Accurately predicting a recession is about as easy as pinpointing the landfall of a hurricane several days out. That's still not stopping CEOs, government leaders and economists on both sides of the fence from weighing in on the matter with increasing frequency.
The U.S. economy with a $13-trillion output of goods and services, as guaged by Gross Domestic Product, or GDP -- is not only the world's largest economy, but thus far has been a reslient economy.
This week the government released its second estimate of growth during the second quarter of the year. A rapid 4% growth rate was reported. The second quarter seems like the distant past as the "perfect storm" of events has converged to threaten future economic growth.
The problems range from a rapidly declining housing market, wild stock market swings, to credit market turmoil which is drying up financing to a wide range of consumers and businesses -- far beyond the original flash point of defaults by subprime borrowers.
The slump in the housing market and the loss of easy credit has sparked worries that consumers could take the economy over the edge if they become tapped out, or become vulnerable to job losses.
Consumer spending accounts for about 70% of GDP and during the housing boom - they felt wealthy because of cash from the home equity ATM and a wealth effect from rising home values. Now the housing ATM reads 'insufficient balance' and the wealth effect from rising home prices is all but a fond memory.

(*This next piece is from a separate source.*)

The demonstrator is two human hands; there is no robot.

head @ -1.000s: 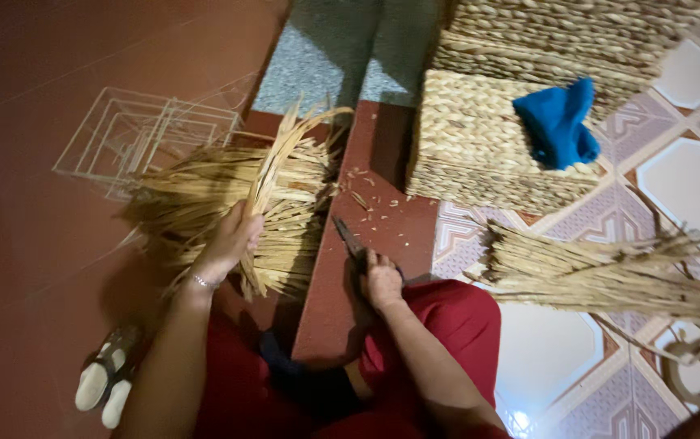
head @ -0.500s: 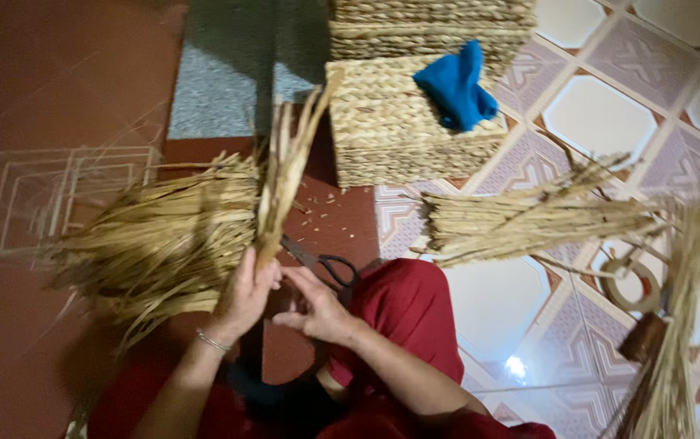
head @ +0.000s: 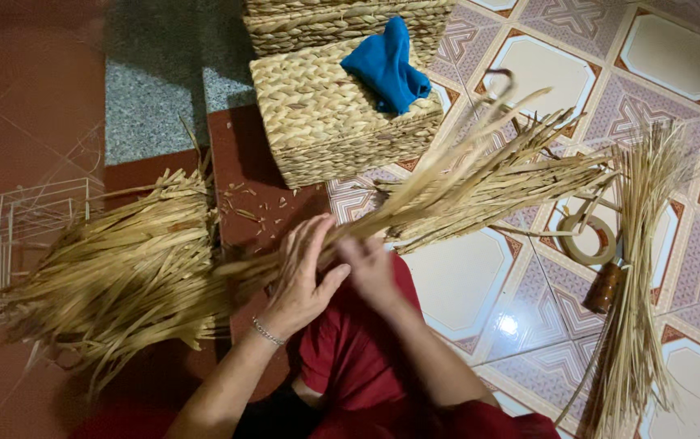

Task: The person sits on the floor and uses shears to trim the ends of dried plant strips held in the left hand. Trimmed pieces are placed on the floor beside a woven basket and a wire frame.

"Out there, there will probably be some kind of recession, whether it's a year or so, I wouldn't know, I'm not a trained economist," says John Bogle, founder & former CEO of The Vanguard Group. But Bogle, who points to "cycles that come and go" as reason why things will turn negative, assigns about a 75% chance the economy will contract, but didn't say by how much.
A text book definition describes a recession as two consecutive quarters of falling GDP. The National Bureau of Economic Research, also known as NBER, goes a few steps further: "A recession is a significant decline in economic activity spread across the economy, lasting more than a few months, normally visible in real GDP, real income, employment, industrial production, and wholesale-retail sales." The NBER is the group charged with officially declaring the start and end of a recession -- the last one being in 2001.
Optimists, however, remain. At the U.S. Chamber of Commerce, it's chief economist doesn't see a recession over the next 12 months.
"It's clear over the last year-and-a-half the economy has downshifted and things are not doing quite as well. But having said (that), I don't think we're on the precipice of a recession," said Martin Regalia, vice president for economic policy at the U.S. Chamber of Commerce. Regalia remains in the camp that sees defaults in subprime mortgages as a largely contained event that won't spread to broader housing and lending markets.
That view is in stark contrast to chief executives like Michael Jackson of AutoNation who sees a crimped consumer. "You're 17 rate increases have worked, mission accomplished," said Jackson of what he would advice the Fed to do. "Be careful, you've brought recession into play here. From my 40 years in the business, I look at the American consumer. They've pulled back, and everytime they pull back you bring recession back into play."
Most economists are unconvinced that recession is on the horizon. The consensus forecast of 50 top economists surveyed in early August for the Blue Chip Economic Indicators report called economic growth to slow but see it remaining above 2% through the end of 2008.
"The consensus of economists has never forecast a recession. That doesn’t mean individuals haven’t, but the consesus forecast tells you little," says Paul Kasriel, chief economist of Northern Trust. "The consensus always ends up being surprised."
Kasriel uses two indicators that he says are both flashing a "recession signal." "My first indicator is simple and has correctly called recessions since 1970 with no false readings," says Kasriel.
His indicator looks at two variables. One is the spread between 10-year treasuries, and the Fed Funds rate. The other tracks the Fed's monetary base.
The first says, Kasriel is "negative with fed funds above the 10-year treasury, and the quarterly year-over-year change in the Fed's monetary base is contracting" When both those conditions exist, it suggests that a recession is on the way, according to Kasriel.
His other indicator is looking at the Index of Leading Economic Indicators, or LEI. Kasriel says the quarterly year-over-year change in the LEI has been negative. He says that indicator has worked over the nearly five decades with the exception of a period in 1967.
Kasriel notes that while the bulls will try to celebrate Thursday's likely upward revisions to the 2nd quarter GDP, "it's just a look back and that things can change very rapidly."
He also cautions that weakness in personal consumption in the 2nd quarter report was a noticeable red flag, running at just above 1%.
While he doesn't think we're in a recession now, he says we're on the "cusp" and said there have been past instances where economic growth has been strong one quarter, and the next quarter would mark the start of a recession.
Thanks to housing, a recession is not far away.